The intermediate compound T-8(200mg, 0.16mmol) obtained in step S8 was dissolved in 5mL of dry dichloromethane and oxalyl chloride (54. mu.L, 0.64mmol) was reacted at room temperature for 24 h; the remaining oxalyl chloride was evaporated under reduced pressure, aniline (30. mu.L, 0.32mmol) and triethylamine (89. mu.L, 0.64mmol) were added under ice bath, and the mixture was returned to room temperature for overnight reaction; concentrated under reduced pressure and chromatographed on silica gel (V petroleum ether/V ethyl acetate/V dichloromethane ═ 2/1/1) to give the intermediate product as a white solid (200mg, 94.83% yield); dissolving the obtained intermediate product in 10 mL (V methanol/V dichloromethane ═ 1/1) mixed solvent, adding sodium methoxide to adjust pH to 10, and reacting at room temperature overnight; acidic cation resin was added to adjust the system pH to 7, and the filtrate was concentrated under reduced pressure and subjected to silica gel column chromatography (V dichloromethane/V methanol ═ 6/1) to obtain the product i-a (138mg, yield 93.70%) as a white solid.
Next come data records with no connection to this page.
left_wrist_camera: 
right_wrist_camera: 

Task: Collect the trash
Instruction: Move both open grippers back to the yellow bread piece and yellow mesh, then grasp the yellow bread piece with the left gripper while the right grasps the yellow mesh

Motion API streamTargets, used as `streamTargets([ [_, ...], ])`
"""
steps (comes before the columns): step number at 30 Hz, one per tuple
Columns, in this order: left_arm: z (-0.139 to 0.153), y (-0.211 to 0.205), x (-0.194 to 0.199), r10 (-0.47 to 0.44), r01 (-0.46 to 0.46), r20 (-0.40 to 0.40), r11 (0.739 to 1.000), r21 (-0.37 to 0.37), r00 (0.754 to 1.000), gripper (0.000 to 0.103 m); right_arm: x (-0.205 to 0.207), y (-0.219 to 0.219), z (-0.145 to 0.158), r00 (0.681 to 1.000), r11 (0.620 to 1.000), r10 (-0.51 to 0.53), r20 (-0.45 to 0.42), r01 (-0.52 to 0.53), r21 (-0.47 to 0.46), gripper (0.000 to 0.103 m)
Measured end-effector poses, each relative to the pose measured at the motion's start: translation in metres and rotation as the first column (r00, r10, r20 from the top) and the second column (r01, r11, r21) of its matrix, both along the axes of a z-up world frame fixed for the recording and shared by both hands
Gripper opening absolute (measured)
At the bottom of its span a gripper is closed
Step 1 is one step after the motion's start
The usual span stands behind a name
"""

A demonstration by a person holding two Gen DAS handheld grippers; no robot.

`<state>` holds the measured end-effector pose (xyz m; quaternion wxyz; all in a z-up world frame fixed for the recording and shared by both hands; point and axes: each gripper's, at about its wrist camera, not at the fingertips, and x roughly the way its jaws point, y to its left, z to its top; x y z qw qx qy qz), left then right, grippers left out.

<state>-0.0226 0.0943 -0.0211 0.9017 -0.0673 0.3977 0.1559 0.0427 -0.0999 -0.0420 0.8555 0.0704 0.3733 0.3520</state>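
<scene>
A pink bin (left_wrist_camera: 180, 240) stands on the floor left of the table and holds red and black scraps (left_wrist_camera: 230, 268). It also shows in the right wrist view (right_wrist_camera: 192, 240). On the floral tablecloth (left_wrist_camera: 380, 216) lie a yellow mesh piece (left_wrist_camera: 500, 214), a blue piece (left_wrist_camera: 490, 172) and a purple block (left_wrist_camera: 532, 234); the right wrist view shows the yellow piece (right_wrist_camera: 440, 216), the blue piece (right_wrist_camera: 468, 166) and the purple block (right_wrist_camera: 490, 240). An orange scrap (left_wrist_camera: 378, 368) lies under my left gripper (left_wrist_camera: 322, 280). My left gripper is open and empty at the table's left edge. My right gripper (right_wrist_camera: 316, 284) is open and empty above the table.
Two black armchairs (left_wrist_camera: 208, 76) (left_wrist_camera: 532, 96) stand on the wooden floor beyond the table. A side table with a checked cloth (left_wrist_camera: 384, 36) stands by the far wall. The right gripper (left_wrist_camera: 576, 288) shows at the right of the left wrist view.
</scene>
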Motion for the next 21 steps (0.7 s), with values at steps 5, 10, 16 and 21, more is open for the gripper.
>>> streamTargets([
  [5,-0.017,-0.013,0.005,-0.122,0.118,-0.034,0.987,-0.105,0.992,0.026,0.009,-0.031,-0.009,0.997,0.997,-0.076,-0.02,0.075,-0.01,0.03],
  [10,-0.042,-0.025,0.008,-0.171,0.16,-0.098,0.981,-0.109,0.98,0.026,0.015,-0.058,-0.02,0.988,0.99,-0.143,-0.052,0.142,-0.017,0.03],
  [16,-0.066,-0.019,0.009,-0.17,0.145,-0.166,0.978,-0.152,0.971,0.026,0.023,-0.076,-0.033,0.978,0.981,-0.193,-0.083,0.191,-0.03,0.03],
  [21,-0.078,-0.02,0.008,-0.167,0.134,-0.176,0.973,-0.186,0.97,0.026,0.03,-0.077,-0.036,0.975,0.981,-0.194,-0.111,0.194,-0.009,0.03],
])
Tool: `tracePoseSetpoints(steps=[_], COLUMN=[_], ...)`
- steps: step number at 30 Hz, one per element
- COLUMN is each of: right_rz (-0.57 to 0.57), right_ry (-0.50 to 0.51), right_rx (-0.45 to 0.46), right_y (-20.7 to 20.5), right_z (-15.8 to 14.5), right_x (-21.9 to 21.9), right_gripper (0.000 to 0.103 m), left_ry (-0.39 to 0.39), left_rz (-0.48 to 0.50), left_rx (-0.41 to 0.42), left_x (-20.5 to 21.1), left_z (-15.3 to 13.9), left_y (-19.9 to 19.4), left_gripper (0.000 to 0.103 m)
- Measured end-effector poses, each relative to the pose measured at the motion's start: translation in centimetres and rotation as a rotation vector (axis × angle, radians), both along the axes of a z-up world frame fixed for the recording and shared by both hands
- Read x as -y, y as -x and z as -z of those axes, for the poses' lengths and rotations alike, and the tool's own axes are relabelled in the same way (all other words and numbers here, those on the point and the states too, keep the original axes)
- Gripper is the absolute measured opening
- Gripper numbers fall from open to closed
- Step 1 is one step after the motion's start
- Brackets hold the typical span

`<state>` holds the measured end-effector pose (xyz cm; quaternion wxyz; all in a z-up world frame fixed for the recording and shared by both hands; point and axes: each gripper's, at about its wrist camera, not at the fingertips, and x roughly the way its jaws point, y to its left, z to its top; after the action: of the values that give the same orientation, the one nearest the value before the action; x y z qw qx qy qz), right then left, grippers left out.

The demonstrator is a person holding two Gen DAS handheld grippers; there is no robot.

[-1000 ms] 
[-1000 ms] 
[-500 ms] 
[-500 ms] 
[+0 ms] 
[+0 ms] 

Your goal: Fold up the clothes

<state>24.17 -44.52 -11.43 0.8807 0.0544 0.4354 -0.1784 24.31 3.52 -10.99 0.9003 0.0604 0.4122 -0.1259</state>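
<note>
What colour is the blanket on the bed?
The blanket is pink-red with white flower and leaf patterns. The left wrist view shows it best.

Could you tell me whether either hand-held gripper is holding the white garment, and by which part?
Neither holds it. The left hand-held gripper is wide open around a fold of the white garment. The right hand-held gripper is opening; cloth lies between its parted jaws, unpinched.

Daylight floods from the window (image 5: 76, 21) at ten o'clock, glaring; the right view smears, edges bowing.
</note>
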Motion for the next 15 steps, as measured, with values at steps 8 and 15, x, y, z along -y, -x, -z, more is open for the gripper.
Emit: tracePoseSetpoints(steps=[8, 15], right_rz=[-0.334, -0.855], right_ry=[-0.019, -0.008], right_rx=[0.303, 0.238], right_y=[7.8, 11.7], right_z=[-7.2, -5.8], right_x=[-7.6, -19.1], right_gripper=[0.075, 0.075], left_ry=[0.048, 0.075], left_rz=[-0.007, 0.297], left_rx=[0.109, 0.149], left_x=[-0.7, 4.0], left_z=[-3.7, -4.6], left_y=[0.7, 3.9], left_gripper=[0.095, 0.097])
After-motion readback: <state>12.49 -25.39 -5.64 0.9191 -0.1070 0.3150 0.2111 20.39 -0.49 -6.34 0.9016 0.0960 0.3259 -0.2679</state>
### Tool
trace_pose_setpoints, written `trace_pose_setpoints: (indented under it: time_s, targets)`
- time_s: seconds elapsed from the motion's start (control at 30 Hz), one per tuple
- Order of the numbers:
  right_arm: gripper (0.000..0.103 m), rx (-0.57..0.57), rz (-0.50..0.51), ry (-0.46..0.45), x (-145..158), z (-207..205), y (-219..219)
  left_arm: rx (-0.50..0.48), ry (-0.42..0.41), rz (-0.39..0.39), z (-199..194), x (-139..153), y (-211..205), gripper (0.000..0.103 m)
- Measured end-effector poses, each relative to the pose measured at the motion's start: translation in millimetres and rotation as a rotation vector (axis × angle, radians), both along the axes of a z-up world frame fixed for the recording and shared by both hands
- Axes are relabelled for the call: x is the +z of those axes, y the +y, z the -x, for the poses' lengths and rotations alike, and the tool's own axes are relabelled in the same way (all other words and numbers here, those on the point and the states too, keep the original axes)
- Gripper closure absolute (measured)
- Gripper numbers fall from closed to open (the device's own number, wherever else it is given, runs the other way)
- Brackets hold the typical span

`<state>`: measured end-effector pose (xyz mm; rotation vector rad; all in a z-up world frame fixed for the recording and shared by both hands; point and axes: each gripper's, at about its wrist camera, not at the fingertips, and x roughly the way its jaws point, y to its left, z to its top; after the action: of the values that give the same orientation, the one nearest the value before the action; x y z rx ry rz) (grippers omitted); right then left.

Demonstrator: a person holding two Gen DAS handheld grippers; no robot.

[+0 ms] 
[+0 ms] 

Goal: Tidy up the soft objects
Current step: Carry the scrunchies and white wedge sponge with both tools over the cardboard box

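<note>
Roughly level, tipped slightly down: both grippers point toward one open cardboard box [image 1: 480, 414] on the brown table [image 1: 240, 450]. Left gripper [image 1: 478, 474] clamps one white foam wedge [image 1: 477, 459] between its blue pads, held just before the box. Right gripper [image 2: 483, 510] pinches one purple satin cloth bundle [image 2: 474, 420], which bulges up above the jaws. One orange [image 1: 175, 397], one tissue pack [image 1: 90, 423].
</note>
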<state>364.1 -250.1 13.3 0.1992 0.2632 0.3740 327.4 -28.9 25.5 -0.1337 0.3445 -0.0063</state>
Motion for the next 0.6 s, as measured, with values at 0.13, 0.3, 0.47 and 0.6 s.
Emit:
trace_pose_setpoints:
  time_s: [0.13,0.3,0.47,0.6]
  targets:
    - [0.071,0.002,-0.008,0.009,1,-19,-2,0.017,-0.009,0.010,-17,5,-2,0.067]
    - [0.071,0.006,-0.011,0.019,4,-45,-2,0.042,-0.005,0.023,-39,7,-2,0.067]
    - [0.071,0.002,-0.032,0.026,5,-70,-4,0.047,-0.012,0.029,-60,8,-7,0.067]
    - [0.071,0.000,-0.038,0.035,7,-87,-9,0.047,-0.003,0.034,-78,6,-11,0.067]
Nuclear magnetic hydrogen spectrum data of the obtained compound I-A1H NMRδ(ppm,600MHz):1H NMR(CD3OD) δ7.46(d,2H,J=7.7Hz),7.29(t,2H,J=7.9Hz),7.09(t,1H,J=7.4Hz),5.45(t, 1H,J=3.3Hz),5.36(d,1H,J=1.0Hz),4.42(d,1H,J=7.7Hz),3.91(dd,1H,J= 9.5,6.2Hz),3.84(dd,1H,J=2.9,1.8Hz),3.80(d,1H,J=11.8Hz,1.4Hz),3.74(dd, 1H,J=9.6,3.4Hz),3.66(dd,1H,J=12.1,4.0Hz),3.63(dd,1H,J=9.5,3.3Hz), 3.60–3.56(m,1H),3.54(t,1H,J=9.1Hz),3.46–3.36(m,3H),3.16(dd,1H,J=11.7, 4.2Hz),2.95(dd,1H,J=13.0,3.3Hz),1.26(d,3H,J=6.2Hz),1.20(d,6H,J=6.0 Hz),1.04,0.98,0.94,0.92,0.84,0.74(each s,each 3H).
EXAMPLE 2 preparation of Potato trisaccharide Oleanolic acid saponin derivative Compounds I-B
The compound I-B of the triose oleanolic acid saponin derivative of potato replaces the substituent R in the compound I-A with a benzylamine group from an anilino group, and the rest operation and parameters are referred to the example 1, so that a white solid product I-B (the total yield is 47.17%) is obtained.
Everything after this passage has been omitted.